Someone filling out a ballot.

Getty Images / Hill Street Studios

Ranked Choice Voting May Be a Stepping Stone to Proportional Representation

In the 2024 U.S. election, several states did not pass ballot initiatives to implement Ranked Choice Voting (RCV) despite strong majority support from voters under 65. Still, RCV was defended in Alaska, passed by a landslide in Washington, D.C., and has earned majority support in 31 straight pro-RCV city ballot measures. Still, some critics of RCV argue that it does not enhance and promote democratic principles as much as forms of proportional representation (PR), as commonly used throughout Europe and Latin America.

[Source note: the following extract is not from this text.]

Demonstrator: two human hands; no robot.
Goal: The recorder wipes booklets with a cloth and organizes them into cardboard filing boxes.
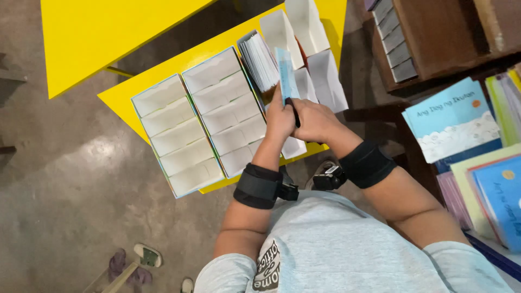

However, in the U.S. many people have not heard of PR. The question under consideration is whether implementing RCV serves as a stepping stone to PR by building public understanding and support for reforms that move away from winner-take-all systems. Utilizing a nationally representative sample of respondents (N=1000) on the 2022 Cooperative Election Survey (CES), results show that individuals who favor RCV often also know about and back PR. When comparing other types of electoral reforms, RCV uniquely transfers into support for PR, in ways that support for nonpartisan redistricting and the national popular vote do not. These findings can inspire efforts that demonstrate how RCV may facilitate the adoption of PR in the U.S.